However, it should be noted that Mailman's qrunner footprint is not especially
svelte, and JBoss can be slimmed down considerably in a low-traffic environment.
- Mailman has all the little quirky configuration options that only comes from years of
obscure user requests and patching.
In SubEtha's favor:
- Features! SubEtha offers virtual domains, role-based permissions,
keeping attachments on the server, searchable archives, and the ability
for users to have multiple email addresses, among many others. The only major
feature present in Mailman but missing in SubEtha is digest mode.
- Usability. SubEtha works like a reasonably modern web application.
Mailman's interface is... antiquated.
- Pluggability, automation, and integration. You can write a wide variety of
plugins for SubEtha, and SubEtha exposes much of it's internal
machination as a public API. You can plug in your own quirky obscure
behaviors without patching the core.
- Theoretical scalablity. In theory, SubEtha should easily scale into a cluster
of dozens of machines.

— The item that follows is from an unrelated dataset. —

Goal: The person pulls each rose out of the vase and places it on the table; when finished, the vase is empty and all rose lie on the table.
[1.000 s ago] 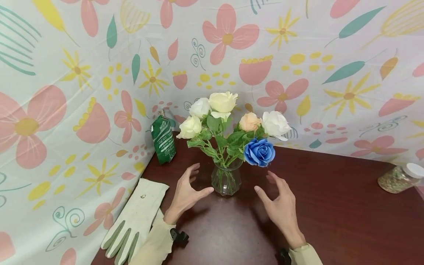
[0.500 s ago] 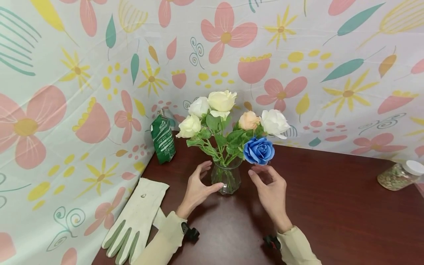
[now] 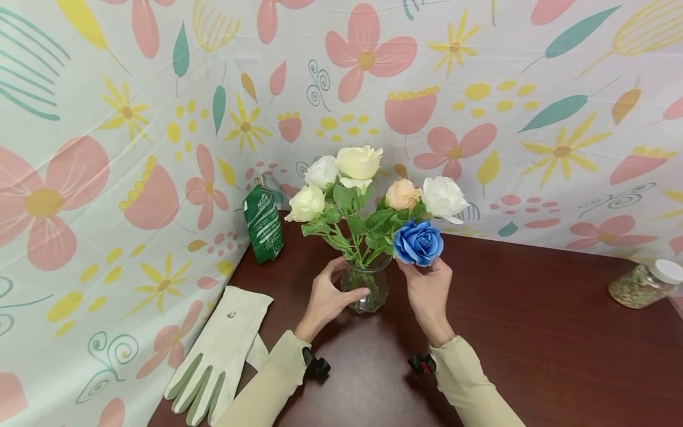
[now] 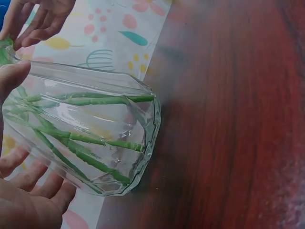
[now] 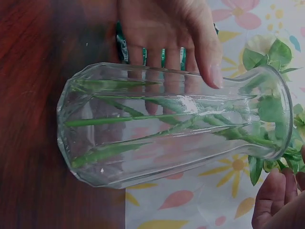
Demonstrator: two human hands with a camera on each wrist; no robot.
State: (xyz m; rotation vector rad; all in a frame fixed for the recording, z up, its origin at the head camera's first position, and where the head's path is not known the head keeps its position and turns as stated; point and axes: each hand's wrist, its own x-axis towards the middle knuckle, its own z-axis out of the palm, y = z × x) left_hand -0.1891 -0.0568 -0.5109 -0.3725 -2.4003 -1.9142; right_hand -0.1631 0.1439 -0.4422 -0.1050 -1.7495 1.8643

However, nobody has tried this yet - if you do,
we want to hear from you.
- SubEtha stores data in a database rather than using the filesystem,
although some people view this as a disadvantage.
- SubEtha runs on Windows. Yeah, we know, some people view this as a
disadvantage :-)
We would like to think that SubEtha significantly raises the bar for what
users expect a mailing list manager to do. However, this is new software;
expect a few rough edges.
- What's with the google ad?
-
Developing SubEtha was a major effort, requiring several months of fulltime
work by several engineers motivated by the bizarre notion "wouldn't
it be cool!" The thought that we might be able to get beer money out of
this project didn't occur to us until long after the fact.
Rather than asking for donations, we've added the least obtrusive
google ad we could find to the dead space under the menus. We hope
it's not too irritating, but if it is, you are welcome to remove it.
We won't be upset.
- How do I remove the google ad?
-
The easiest way is to "explode" the packaging of SubEtha into a directory structure,
then edit the JSP file that contains the offending HTML. Note that .ear and .war files
are simply standard zip files with different extensions.
- Stop JBoss
- Move the file ${jboss.dir}/server/default/deploy/subetha.ear somewhere else (say, /tmp)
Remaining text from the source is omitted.